Sarıyer’de Kadın Cinayeti: Devletin Gözünün Önünde Bir Hayat Daha Sön(dürül)dü

İstanbul Sarıyer’de 36 yaşındaki Aydan Vural, kendisini uzun süredir tehdit eden Gökhan Meral tarafından öldürüldü. Olay, Türkiye’de art arda yaşanan kadın cinayetlerine bir yenisini ekledi. Kadına yönelik şiddetin “bireysel bir trajedi” değil, sistemsel bir sorun olduğuna dikkat çeken uzmanlar, “koruma mekanizmalarının kâğıt üzerinde kaldığını” söylüyor.

Evinde Ölü Bulundu: “Kızıma Ulaşamıyorum” İhbarı

Olay, Sarıyer Emirgan Mahallesi’nde meydana geldi. Edinilen bilgiye göre, evli ve iki çocuk annesi Aydan Vural’ın annesi, kızına ulaşamayınca polise ihbarda bulundu. “Kızıma ulaşamıyorum, pencereden baktığımda baygın yatıyor” diyen anne, polis ekiplerini olay yerine yönlendirdi.

Eve gelen ekipler, Vural ile yanında bulunan Gökhan Meral’i başlarından vurulmuş halde buldu. İlk incelemelerde, olayın kadın cinayeti sonrası intihar olabileceği üzerinde duruldu. Ancak Meral’in geçmişte Vural’ı defalarca tehdit ettiği ve hakkında şikâyet bulunduğu öğrenildi.

Faile Dair Bilgiler: Suç Kaydı ve Şiddet Geçmişi

Yapılan incelemelerde, Gökhan Meral’in beş ayrı suç kaydının bulunduğu, olay yerinde bir tabanca ele geçirildiği belirtildi. İddialara göre Meral, Aydan Vural’la uzun süredir ilişkisi olan bir kişiydi ve Vural’ı hem fiziksel hem psikolojik şiddetle baskı altında tutuyordu.

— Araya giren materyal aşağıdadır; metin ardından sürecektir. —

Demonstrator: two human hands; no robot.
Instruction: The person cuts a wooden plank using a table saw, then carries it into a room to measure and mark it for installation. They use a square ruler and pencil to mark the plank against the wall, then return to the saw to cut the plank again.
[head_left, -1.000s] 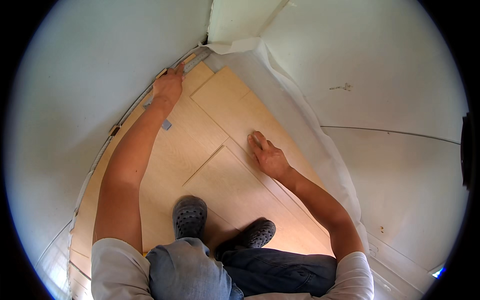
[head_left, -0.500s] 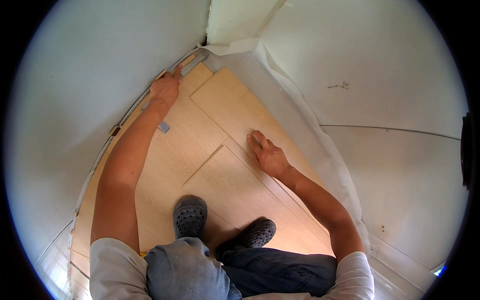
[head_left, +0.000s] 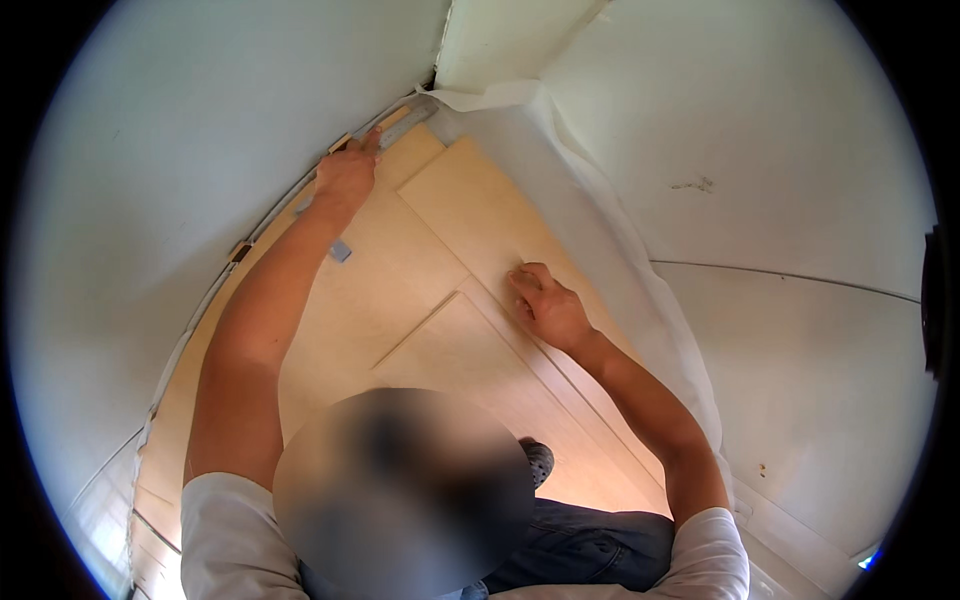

Vural’ın daha önce tehdit edildiği, ancak koruma kararı olup olmadığına dair bir açıklama yapılmadı. Bu durum, Türkiye’de kadınların hukuki koruma mekanizmalarına erişimde yaşadığı zorlukları yeniden gündeme taşıdı.

Bir Kadın Cinayeti Daha: “Şiddet Politiktir”

Kadın örgütleri, Aydan Vural’ın ölümünü “bir kadın cinayeti” olarak değerlendirirken, olayın münferit değil sistematik bir şiddet zincirinin halkası olduğunu vurguluyor.
Kadın Cinayetlerini Durduracağız Platformu’ndan yapılan açıklamalarda, “Kadınlar devlet koruması altında öldürülüyor. Her uyarı, her tehdit, her şikâyet kulak ardı ediliyor” denildi.

Sosyologlara göre, Aydan Vural’ın ölümü yalnızca bireysel bir “ilişki dramı” değil, toplumsal cinsiyet eşitsizliğinin, hukukta ve devletteki sessizliğin sonucu.

Devletin Sorumluluğu ve Sessizlik

Türkiye’de 2025 yılının ilk 10 ayında 300’den fazla kadın erkekler tarafından öldürüldü. İstanbul Sözleşmesi’nden çekilmenin ardından, kadın örgütleri koruma kararlarının zayıfladığını ve şiddet vakalarının “önlenebilir” olmasına rağmen önlenmediğini hatırlatıyor.

Aydan Vural’ın hikâyesi, devletin kadınları koruyamadığı her durumda yinelenen bir tabloyu gösteriyor: önceden bilinen tehditler, geç gelen müdahale, susturulan bir yaşam.

İstanbul Cumhuriyet Başsavcılığı olayla ilgili soruşturma başlattı. Cenazeler otopsi işlemleri için Adli Tıp Kurumu’na kaldırıldı. Ancak kamuoyu, yalnızca adli soruşturmanın değil, kurumsal ihmalin de incelenmesi gerektiğini vurguluyor.